- _Task statement_: Look through the entries for the string "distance", and copy each line that holds it.

□ □ □

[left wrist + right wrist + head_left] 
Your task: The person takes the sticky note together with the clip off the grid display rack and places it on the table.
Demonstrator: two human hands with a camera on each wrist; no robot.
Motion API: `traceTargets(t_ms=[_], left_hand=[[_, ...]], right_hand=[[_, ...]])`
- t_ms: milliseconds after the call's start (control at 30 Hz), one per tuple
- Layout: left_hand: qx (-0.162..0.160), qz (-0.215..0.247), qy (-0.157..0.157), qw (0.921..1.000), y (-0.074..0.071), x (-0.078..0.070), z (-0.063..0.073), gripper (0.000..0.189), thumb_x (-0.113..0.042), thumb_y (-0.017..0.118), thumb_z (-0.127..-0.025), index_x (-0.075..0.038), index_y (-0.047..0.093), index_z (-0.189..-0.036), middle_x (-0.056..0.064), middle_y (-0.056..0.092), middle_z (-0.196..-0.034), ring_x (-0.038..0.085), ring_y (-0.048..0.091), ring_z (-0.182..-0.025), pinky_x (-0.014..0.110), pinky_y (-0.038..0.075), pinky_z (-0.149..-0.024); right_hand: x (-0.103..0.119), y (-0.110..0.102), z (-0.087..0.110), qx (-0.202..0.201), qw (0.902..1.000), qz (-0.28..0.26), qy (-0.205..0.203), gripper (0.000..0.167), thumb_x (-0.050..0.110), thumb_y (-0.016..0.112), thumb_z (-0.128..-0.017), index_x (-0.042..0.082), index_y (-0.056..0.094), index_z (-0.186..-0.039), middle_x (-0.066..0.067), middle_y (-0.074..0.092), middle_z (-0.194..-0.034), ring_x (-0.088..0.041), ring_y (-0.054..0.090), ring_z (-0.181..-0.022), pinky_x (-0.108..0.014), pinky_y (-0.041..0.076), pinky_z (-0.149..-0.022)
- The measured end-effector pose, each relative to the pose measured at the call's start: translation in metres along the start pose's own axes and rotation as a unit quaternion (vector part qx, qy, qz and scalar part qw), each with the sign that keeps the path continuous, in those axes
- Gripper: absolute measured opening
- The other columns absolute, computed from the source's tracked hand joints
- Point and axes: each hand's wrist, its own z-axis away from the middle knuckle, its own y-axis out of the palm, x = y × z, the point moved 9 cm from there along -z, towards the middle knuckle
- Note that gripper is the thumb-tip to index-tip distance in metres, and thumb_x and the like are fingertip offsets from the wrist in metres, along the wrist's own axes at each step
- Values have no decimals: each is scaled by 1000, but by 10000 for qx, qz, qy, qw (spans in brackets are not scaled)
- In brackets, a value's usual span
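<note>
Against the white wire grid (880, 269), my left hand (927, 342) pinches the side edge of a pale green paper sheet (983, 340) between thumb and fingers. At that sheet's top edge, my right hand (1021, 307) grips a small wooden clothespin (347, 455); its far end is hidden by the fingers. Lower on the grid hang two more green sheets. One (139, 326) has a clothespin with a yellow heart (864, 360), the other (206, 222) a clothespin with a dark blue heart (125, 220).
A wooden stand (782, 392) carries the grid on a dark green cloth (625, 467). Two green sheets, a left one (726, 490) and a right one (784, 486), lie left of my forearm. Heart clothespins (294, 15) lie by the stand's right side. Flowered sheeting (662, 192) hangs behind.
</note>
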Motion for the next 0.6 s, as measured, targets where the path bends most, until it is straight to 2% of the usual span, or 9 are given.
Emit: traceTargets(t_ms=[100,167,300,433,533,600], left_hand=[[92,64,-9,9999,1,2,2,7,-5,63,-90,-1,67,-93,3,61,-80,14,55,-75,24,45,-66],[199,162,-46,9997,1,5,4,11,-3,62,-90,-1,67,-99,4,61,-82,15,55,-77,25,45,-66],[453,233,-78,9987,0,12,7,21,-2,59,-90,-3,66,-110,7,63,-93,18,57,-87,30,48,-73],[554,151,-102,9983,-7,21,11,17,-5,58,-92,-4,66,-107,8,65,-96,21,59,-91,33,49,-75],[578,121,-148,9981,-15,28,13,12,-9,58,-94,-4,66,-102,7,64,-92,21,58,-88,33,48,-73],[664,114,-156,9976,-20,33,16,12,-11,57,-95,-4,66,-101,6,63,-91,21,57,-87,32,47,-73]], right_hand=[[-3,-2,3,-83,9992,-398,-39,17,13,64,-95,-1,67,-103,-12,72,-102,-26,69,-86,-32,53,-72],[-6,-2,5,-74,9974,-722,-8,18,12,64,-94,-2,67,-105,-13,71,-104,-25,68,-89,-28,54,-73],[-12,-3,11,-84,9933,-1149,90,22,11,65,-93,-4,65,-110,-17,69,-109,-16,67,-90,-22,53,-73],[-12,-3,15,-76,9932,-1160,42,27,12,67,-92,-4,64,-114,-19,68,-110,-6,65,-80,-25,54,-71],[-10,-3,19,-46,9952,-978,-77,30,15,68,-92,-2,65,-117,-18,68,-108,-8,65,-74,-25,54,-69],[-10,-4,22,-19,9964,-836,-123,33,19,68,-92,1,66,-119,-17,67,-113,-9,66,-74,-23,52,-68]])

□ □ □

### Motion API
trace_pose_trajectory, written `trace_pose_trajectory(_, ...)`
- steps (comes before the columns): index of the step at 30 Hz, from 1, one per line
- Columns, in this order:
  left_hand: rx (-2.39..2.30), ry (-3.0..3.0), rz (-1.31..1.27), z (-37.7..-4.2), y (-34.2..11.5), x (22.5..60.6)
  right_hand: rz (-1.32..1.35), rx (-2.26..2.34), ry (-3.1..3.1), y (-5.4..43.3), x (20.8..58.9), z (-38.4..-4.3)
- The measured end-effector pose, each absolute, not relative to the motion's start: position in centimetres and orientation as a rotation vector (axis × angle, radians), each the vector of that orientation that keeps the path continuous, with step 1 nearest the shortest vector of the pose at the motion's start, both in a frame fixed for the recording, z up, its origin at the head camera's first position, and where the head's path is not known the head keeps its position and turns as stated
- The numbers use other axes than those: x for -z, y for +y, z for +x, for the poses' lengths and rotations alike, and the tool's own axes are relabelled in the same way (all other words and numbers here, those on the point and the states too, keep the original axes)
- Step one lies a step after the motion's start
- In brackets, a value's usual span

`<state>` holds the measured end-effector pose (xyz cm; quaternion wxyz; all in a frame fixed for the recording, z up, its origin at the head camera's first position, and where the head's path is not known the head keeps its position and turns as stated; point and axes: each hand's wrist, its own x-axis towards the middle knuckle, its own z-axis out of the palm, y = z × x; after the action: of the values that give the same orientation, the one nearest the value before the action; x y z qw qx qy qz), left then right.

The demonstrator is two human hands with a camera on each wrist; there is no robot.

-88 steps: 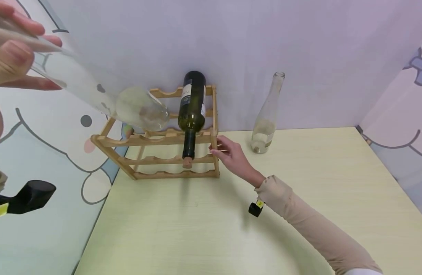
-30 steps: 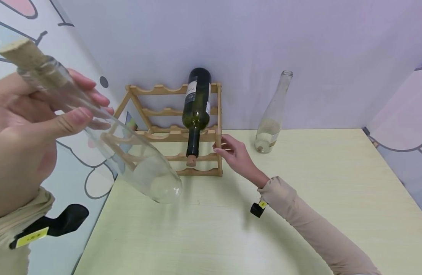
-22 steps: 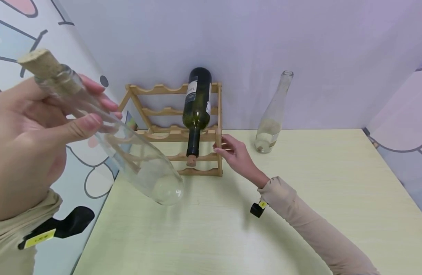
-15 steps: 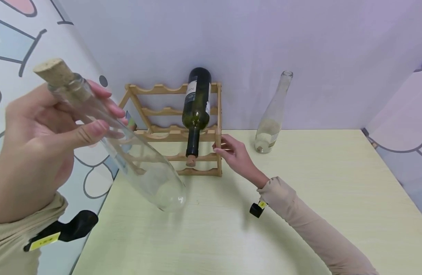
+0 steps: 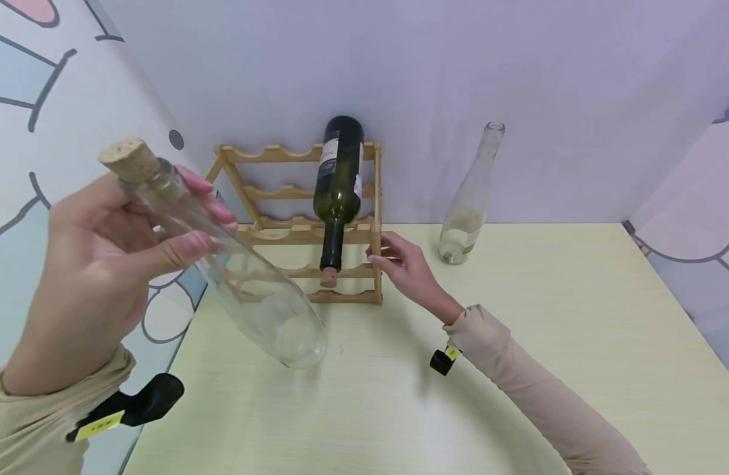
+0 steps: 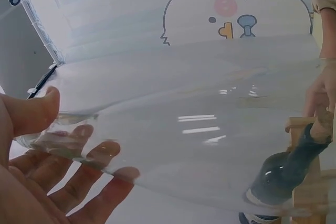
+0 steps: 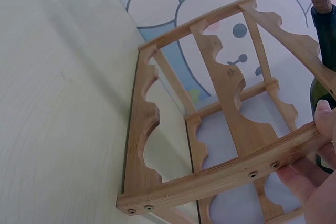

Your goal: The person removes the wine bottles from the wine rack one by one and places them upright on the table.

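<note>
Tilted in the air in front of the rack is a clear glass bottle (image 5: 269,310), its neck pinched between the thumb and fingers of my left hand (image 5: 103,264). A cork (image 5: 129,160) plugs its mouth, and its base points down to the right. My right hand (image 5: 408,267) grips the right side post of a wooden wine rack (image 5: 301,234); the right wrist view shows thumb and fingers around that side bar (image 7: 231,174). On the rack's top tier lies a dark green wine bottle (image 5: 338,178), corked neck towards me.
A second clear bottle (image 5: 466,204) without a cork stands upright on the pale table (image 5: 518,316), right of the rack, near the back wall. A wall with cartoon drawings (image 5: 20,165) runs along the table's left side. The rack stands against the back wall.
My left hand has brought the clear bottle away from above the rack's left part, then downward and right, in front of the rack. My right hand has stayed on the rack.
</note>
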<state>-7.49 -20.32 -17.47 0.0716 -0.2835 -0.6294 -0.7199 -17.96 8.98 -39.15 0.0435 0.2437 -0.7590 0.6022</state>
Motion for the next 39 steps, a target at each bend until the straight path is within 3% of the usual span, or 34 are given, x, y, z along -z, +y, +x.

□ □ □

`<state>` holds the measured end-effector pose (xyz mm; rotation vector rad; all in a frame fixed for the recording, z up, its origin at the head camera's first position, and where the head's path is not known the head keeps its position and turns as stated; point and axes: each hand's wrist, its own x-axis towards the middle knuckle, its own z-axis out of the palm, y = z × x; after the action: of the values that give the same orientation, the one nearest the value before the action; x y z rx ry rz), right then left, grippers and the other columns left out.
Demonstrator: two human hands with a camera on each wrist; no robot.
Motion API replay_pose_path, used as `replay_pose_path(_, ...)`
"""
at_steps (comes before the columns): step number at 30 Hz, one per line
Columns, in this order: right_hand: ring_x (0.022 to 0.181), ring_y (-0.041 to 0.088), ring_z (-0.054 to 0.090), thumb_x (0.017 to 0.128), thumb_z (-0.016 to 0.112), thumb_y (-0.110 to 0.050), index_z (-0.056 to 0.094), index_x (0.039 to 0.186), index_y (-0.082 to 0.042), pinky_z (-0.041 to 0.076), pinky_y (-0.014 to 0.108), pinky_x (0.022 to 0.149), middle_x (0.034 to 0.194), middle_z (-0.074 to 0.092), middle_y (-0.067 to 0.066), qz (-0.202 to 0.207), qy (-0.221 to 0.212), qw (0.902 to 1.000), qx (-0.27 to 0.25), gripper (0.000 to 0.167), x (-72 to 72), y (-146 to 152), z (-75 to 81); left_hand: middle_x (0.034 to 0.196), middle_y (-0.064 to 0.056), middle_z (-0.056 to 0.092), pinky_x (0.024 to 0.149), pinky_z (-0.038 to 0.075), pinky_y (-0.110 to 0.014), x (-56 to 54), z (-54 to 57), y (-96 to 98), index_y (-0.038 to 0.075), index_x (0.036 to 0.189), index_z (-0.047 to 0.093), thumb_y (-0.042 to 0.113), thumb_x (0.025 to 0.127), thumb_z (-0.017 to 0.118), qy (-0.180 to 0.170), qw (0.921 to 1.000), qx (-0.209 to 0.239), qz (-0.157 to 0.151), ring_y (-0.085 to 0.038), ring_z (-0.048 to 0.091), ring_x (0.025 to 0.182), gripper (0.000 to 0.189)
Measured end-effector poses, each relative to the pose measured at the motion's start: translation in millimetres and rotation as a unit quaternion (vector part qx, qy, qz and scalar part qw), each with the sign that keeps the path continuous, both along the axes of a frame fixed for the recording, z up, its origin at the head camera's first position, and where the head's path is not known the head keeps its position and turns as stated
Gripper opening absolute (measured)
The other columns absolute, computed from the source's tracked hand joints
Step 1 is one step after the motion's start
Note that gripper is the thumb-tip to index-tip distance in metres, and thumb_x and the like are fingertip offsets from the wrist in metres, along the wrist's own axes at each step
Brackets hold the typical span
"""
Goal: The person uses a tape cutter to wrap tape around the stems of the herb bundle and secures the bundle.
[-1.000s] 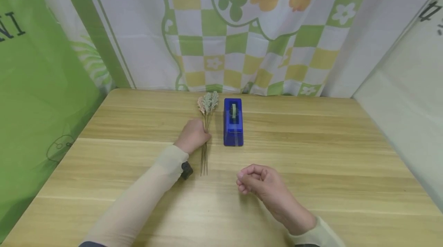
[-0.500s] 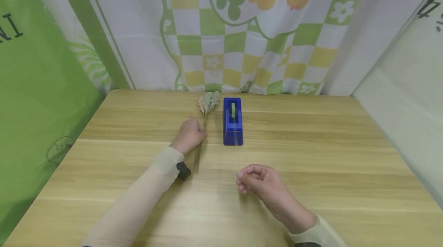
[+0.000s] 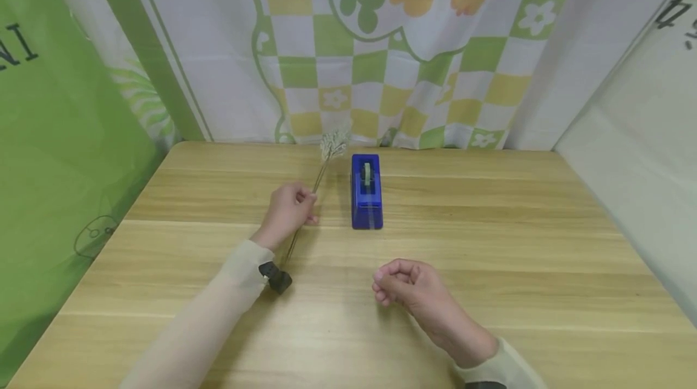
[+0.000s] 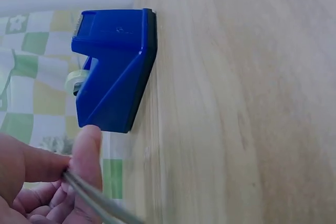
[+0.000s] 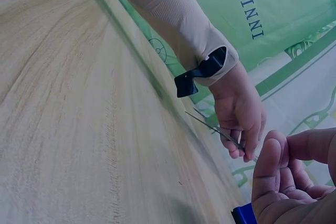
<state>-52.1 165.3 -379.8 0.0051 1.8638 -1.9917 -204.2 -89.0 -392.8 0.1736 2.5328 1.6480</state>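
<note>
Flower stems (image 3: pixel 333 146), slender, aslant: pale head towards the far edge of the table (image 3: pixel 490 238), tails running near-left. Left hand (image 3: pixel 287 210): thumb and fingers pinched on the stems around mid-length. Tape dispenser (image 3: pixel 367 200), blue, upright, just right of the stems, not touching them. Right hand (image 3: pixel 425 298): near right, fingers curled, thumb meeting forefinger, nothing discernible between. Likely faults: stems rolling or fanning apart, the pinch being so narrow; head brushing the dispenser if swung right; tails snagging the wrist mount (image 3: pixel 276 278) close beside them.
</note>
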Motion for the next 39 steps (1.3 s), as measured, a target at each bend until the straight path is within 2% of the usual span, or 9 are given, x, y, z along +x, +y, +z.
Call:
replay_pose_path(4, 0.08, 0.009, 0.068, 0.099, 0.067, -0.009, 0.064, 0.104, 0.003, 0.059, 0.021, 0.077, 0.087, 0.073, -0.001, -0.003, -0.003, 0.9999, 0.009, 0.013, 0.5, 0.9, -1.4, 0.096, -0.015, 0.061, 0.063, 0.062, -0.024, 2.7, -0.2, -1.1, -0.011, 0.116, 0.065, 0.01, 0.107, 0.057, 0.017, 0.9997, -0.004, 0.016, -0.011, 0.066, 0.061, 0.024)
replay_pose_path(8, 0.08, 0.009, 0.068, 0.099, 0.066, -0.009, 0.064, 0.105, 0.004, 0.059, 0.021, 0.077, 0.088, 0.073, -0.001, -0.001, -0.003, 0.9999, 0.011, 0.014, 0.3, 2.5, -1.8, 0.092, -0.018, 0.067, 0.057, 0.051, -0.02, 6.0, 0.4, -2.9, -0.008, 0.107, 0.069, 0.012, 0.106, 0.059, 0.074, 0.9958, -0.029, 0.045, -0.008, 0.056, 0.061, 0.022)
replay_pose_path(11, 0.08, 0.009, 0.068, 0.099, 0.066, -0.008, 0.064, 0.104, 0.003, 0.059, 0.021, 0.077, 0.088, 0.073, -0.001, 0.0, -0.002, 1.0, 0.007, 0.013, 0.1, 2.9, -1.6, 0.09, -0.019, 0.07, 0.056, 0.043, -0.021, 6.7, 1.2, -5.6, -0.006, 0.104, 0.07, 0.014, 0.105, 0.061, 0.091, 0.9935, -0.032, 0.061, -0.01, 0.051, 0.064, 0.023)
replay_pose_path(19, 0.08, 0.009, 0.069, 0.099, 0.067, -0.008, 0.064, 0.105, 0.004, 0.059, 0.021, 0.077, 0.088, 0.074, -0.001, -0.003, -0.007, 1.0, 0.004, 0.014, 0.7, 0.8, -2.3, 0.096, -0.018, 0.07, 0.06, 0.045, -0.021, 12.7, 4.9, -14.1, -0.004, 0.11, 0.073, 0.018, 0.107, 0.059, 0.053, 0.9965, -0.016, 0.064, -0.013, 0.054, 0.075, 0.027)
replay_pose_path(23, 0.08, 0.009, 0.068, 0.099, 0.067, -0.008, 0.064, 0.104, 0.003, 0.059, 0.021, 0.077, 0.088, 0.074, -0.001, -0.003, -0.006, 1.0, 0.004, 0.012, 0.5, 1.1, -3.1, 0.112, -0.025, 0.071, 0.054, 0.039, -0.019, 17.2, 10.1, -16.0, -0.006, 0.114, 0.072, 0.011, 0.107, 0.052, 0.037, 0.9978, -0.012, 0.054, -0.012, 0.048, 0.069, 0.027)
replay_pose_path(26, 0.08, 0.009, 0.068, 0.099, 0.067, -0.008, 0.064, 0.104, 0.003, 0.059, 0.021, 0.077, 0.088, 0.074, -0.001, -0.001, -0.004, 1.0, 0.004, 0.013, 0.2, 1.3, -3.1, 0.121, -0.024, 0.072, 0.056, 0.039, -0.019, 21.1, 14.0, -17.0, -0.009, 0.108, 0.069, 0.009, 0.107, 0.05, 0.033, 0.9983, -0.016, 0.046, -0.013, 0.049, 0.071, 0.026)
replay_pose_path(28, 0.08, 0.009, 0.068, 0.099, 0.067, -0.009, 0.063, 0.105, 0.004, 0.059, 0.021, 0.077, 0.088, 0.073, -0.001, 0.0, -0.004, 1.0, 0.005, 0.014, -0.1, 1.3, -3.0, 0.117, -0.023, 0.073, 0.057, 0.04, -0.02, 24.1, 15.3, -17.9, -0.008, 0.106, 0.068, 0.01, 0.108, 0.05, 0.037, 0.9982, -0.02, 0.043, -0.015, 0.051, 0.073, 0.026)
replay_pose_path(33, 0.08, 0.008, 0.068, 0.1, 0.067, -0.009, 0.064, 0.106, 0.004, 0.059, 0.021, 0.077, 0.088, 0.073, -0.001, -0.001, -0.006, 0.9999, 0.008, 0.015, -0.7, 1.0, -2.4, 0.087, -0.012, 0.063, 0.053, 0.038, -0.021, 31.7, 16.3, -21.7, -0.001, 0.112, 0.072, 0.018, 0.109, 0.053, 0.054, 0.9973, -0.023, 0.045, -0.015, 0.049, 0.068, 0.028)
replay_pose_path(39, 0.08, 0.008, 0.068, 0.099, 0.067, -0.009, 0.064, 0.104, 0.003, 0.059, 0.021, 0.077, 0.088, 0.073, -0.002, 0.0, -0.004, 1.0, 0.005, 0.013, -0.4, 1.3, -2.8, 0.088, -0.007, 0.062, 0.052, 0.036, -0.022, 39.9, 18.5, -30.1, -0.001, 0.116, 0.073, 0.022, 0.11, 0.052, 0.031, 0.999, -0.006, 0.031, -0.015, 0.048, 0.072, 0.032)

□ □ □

- _Reply_:
- Note that gripper is the thumb-tip to index-tip distance in metres, and thumb_x and the like are fingertip offsets from the wrist in metres, along the wrist's own axes at each step
Note that gripper is the thumb-tip to index-tip distance in metres, and thumb_x and the like are fingertip offsets from the wrist in metres, along the wrist's own axes at each step

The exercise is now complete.